Task prompt –
Return only those lines of the listing in which "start" appears.

(Given data begins)

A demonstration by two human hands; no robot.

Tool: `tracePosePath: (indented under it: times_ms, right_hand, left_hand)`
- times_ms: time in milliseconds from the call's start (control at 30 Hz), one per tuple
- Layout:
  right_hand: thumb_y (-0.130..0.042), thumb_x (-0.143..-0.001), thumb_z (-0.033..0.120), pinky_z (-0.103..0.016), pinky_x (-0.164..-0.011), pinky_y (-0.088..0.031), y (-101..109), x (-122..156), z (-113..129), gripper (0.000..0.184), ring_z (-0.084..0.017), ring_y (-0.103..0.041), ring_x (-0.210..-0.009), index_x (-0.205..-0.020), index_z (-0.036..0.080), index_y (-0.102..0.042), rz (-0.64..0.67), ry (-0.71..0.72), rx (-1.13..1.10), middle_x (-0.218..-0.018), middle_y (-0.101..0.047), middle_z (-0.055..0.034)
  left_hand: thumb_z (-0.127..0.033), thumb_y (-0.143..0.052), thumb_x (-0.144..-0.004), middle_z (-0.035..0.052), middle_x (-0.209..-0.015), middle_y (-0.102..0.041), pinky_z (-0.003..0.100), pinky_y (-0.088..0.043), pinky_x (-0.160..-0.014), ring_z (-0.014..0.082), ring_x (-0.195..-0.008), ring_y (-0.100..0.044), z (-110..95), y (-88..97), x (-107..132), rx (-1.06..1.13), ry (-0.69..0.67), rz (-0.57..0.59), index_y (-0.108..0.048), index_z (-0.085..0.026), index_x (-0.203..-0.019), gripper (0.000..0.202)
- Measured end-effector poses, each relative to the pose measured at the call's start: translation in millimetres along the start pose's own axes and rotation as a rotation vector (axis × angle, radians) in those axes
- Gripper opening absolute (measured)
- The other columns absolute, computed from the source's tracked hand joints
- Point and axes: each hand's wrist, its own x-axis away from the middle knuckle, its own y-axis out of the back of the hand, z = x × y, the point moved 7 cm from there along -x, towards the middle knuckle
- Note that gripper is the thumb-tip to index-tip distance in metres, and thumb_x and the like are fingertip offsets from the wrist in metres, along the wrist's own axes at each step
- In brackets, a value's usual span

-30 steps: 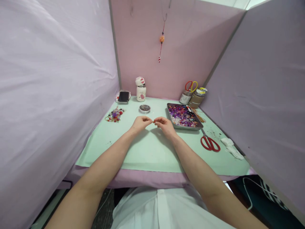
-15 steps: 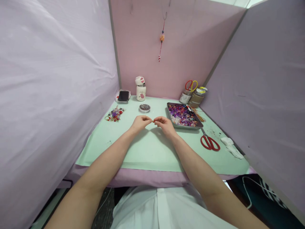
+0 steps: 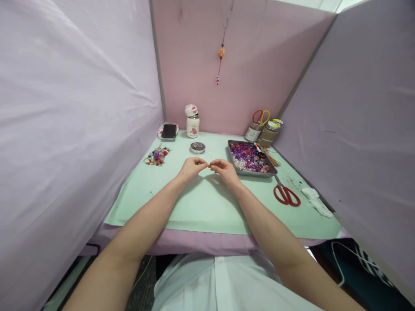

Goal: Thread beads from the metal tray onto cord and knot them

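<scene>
My left hand (image 3: 193, 166) and my right hand (image 3: 223, 169) meet fingertip to fingertip above the middle of the green mat (image 3: 207, 207). Between them is a tiny red bead (image 3: 210, 165), pinched in my right fingertips. The left thumb and forefinger are pressed together right beside it; what they hold is too small to make out. Close to my right hand stands a metal tray (image 3: 257, 174) full of purple, red and clear beads. Beyond my left hand lies a small round tin (image 3: 197, 147) with dark contents.
Beaded strings (image 3: 157, 155) lie at the left, below a phone (image 3: 169, 131). A white bottle (image 3: 193, 125) stands behind. Red-handled scissors (image 3: 287, 195) and a crumpled white tissue (image 3: 316, 201) lie right. Two jars (image 3: 268, 132) stand at the back, and a beaded pendant (image 3: 221, 52) hangs on the wall.
Both hands keep almost the same place and pinch. The whole view has shifted very slightly, and the red bead shows a little more plainly between the fingertips.
</scene>
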Motion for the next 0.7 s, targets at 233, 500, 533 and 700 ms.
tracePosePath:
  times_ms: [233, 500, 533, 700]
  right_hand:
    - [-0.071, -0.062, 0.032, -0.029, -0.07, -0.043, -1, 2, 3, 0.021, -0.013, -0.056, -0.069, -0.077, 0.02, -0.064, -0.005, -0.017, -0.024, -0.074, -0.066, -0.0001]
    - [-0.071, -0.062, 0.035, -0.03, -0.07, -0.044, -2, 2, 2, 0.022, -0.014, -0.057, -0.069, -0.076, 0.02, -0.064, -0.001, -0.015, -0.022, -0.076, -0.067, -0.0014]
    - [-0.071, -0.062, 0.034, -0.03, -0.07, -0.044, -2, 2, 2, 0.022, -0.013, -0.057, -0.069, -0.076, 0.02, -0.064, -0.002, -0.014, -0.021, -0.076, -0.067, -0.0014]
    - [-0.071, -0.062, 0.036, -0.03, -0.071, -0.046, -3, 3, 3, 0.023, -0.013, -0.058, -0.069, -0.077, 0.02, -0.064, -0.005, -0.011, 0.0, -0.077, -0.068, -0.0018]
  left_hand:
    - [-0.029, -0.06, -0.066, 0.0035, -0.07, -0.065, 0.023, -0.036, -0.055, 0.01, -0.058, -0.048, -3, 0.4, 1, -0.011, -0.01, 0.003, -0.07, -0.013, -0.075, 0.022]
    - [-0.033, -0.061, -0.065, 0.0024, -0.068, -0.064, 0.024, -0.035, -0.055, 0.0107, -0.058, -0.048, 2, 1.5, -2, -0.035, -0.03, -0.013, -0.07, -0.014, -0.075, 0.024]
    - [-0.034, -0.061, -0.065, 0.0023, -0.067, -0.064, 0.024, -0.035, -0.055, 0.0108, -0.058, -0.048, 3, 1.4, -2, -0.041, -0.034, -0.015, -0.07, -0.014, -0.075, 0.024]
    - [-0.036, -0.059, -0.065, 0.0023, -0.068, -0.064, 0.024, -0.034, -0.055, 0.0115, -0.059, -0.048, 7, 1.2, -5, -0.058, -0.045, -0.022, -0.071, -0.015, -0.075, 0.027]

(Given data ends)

Result –
- times_ms: time in milliseconds from the call's start (control at 30 Hz), one per tuple
- Measured end-effector poses, each relative to the pose measured at the call's start: translation in millimetres along the start pose's own axes and rotation as a rotation vector (axis × angle, radians) in those axes

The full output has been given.